EXERCISE DETAILS: Exactly the lines below from the one with "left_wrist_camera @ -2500" up to and including the one with "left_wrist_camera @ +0" make up the answer, with nothing else added.

EXERCISE INPUT:
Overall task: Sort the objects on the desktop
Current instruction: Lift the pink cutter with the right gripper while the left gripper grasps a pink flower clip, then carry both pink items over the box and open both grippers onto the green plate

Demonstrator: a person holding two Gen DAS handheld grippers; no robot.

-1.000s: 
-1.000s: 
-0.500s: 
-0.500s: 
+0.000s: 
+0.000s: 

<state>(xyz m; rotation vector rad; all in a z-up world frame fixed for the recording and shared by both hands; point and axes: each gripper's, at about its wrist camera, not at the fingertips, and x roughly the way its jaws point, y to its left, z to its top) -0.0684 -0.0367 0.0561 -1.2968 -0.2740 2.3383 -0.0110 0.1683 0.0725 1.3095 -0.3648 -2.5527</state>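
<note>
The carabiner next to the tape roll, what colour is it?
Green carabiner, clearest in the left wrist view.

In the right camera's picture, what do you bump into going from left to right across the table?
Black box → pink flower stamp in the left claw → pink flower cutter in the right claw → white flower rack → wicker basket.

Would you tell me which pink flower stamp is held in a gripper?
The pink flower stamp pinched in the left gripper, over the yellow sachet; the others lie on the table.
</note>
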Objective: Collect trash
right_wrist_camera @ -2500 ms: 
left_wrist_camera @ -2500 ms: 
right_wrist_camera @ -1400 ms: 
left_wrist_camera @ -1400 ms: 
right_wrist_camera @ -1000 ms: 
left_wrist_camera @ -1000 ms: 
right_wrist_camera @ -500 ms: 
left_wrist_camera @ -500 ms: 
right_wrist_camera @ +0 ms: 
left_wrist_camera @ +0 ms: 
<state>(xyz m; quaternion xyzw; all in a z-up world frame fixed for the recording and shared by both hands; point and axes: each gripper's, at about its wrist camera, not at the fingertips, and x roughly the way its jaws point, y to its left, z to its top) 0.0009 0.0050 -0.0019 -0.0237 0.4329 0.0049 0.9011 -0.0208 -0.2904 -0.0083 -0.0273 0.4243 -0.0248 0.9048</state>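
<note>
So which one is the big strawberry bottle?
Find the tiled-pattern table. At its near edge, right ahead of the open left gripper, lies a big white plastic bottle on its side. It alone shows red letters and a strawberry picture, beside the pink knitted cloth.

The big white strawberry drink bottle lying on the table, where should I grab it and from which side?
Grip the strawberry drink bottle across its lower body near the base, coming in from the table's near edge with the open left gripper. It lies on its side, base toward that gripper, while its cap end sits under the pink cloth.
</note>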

SOLUTION:
left_wrist_camera @ -2500 ms: 
right_wrist_camera @ -1400 ms: 
left_wrist_camera @ -1400 ms: 
right_wrist_camera @ -1000 ms: 
left_wrist_camera @ -1000 ms: 
right_wrist_camera @ -500 ms: 
left_wrist_camera @ -500 ms: 
right_wrist_camera @ +0 ms: 
left_wrist_camera @ +0 ms: 

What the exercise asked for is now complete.